Yes, I said I would review all the books in my last post. It's so long ago now. I liked them. The Christian thing never struck me in the earlier books, but in the last book especially it does come across - sacrifices and all that. They're really good - don't get me wrong. 

J says that children's books suit my new-found dementia as they keep me on the ball all the time. There is no guff - no padding. My attention is kept throughout. There is always something happening.

I've tried some other novels (there is much research on this subject to show novels aid the memory) but can't get into them. I'm blaming me not the novelist.

I never read anything other than comics (2000AD - not the Marvel shit) when I was a kid. I just couldn't get into them. My Mum was a primary school teacher who could get any kid into reading, but she gave up with me. I found just found every novel presented to me painfully slow and tedious. 

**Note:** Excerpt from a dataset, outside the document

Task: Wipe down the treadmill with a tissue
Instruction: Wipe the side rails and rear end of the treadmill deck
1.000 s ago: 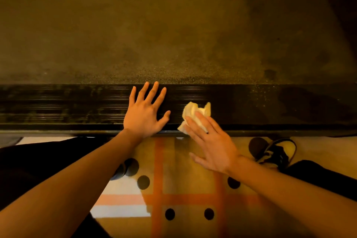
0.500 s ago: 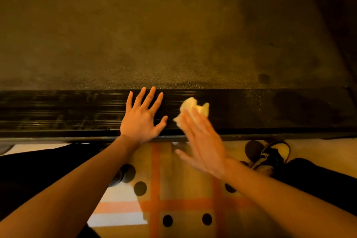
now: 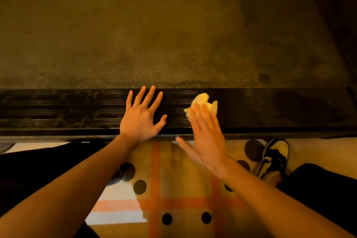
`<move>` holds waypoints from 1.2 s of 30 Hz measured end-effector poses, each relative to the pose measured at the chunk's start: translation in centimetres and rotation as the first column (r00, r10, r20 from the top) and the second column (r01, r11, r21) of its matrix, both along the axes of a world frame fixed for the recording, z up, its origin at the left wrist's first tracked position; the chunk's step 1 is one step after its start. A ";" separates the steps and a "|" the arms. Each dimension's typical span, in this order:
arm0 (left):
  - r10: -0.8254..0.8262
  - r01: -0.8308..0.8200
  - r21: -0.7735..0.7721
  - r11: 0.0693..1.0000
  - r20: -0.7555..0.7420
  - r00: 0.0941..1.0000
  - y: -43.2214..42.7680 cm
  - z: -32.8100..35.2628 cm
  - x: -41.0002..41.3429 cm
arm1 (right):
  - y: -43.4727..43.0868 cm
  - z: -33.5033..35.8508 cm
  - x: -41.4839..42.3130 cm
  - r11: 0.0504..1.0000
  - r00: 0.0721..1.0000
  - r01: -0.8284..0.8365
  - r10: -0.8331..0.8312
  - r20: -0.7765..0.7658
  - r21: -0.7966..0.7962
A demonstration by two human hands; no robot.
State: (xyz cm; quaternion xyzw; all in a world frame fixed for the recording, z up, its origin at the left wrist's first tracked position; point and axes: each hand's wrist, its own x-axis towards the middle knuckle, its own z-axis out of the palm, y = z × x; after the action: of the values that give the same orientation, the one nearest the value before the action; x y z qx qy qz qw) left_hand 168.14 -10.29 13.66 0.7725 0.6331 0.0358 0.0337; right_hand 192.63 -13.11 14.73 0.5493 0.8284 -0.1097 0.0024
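Tissue (image 3: 202,100), crumpled and pale, lies on the ribbed black side rail (image 3: 67,110) of the treadmill (image 3: 173,25), at about 3 o'clock from the left hand (image 3: 140,120) and just short of the grainy belt (image 3: 116,44) at its 12 o'clock. The right hand (image 3: 204,139) presses it down with straight, close-set fingers, nothing curled round it. The left hand lies flat and spread on the same rail, fingers pointing to 12 o'clock, holding nothing, apparently as a brace. The likely trouble is the wad itself. Pinned only by flat fingertips, it could slip out or roll up on the ribs, so that bare fingers drag over the dusty grooves. A thin tissue may also tear or shed on that ridged surface, and a bunched pad probably skips the channels between ribs. Speckled marks at 9 o'clock along the rail suggest much is still unwiped. Against half a second ago, the tissue and right hand have slid a little toward 1 o'clock, nearer the belt's edge, while the left hand has kept its place. The patterned rug (image 3: 183,189) and a shoe (image 3: 274,156) lie at 6 and 4 o'clock.
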 end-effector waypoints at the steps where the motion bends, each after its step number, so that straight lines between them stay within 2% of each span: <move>1: 0.001 -0.001 0.000 1.000 -0.004 1.000 0.0 0.0 0.0 | 0.2 0.1 -0.6 0.999 0.999 -0.039 0.039 0.014 0.003; 4: -0.002 0.002 -0.004 1.000 0.000 1.000 0.0 0.1 -0.1 | -0.3 0.0 4.5 0.993 0.992 -0.116 0.116 0.054 0.000; 7: -0.005 0.005 0.001 1.000 0.007 1.000 0.0 0.2 0.1 | -1.7 -0.2 12.8 0.998 0.994 -0.053 0.051 0.097 0.019; 9: -0.005 0.005 0.010 1.000 0.006 1.000 0.0 0.1 0.0 | -2.1 -0.3 15.5 0.997 0.985 -0.071 0.069 0.159 0.012; 11: 0.000 0.000 0.009 1.000 -0.002 1.000 -0.1 0.0 0.1 | -1.4 -0.7 14.7 0.978 0.958 -0.205 0.194 0.213 0.029; 14: 0.010 -0.010 -0.002 1.000 -0.009 1.000 0.0 0.2 0.2 | -0.2 -1.7 9.5 0.903 0.892 -0.422 0.398 0.213 0.078; 16: 0.012 -0.012 -0.007 1.000 -0.014 1.000 0.0 0.3 0.3 | 0.3 -2.6 7.0 0.848 0.836 -0.522 0.486 0.256 0.094; 18: 0.013 -0.013 -0.005 1.000 -0.014 1.000 0.0 0.2 0.3 | 1.3 -2.9 7.9 0.807 0.805 -0.577 0.537 0.251 0.123; 20: 0.015 -0.015 0.004 1.000 -0.005 1.000 -0.1 0.1 0.1 | 2.2 -2.6 11.9 0.812 0.812 -0.573 0.545 0.209 0.110; 25: 0.023 -0.023 -0.015 1.000 -0.010 1.000 0.0 0.3 0.3 | 3.6 -1.2 23.4 0.843 0.827 -0.533 0.500 0.257 0.071; 29: 0.045 -0.045 -0.039 0.998 -0.013 0.999 0.0 0.5 0.5 | 2.2 -1.0 17.5 0.896 0.893 -0.439 0.427 0.143 0.066; 33: 0.140 -0.141 -0.064 0.988 -0.018 0.990 -0.1 0.8 2.4 | 0.9 -0.6 8.6 0.965 0.965 -0.258 0.259 -0.031 0.037; 36: 0.148 -0.149 -0.078 0.986 -0.013 0.989 -0.2 1.2 4.7 | 0.9 -0.2 8.8 0.974 0.972 -0.226 0.227 -0.056 0.016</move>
State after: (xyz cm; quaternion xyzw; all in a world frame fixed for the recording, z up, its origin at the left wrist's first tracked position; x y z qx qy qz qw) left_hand 172.86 -10.46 14.86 0.7215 0.6898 0.0105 0.0592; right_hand 201.43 -12.17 14.52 0.4479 0.8858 -0.1207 -0.0115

It wasn't until I was in my early 20s and I had a friend introduced me to the works of Martin Amis, Henry Miller, Philip Roth and ultimately Charles Bukowski, the latter who is my favourite writer. He can say in monosyllables in one paragraph what it would it would take me in 3 pages to say, and mine still wouldn't be right.

Radio 4 Interview

J and I were interviewed for a forthcoming 15 minute programme on Radio 4  - the 1.45pm slot after the news.

It was an interesting process. I expected someone to have a recording rig, but instead the producer held a device roughly the size of a box an iPhone would come in, with a muffler on the end. That was it. I guess all the software cancels out background noise.

It was an interesting experience. I shall reveal all after it is broadcast, which I understand will be in April 2023.

Beer

When you give up alcohol you think, oh god - how am I going to do this? Am I going to get withdrawal symptoms? Will I need to take up Xanax or barbiturates or get a dealer to give me crack to mitigate for the huge gap in my life? 

How will I go on? HOW WILL I COPE??

The truth was actually less dramatic. I love the TASTE of beer, and it wasn't the alcohol. Many of the brewers have really got the process sussed now and that horrible stale, yeasty aftertaste of such filth as Kaliber is quite rare now.

My favourites are Brooklyn Special Lager and Leffe Blonde 0.0%. Try them - they're great.

It's very nice to discover I'm not an alcoholic. It's also nice to see I'm slim again.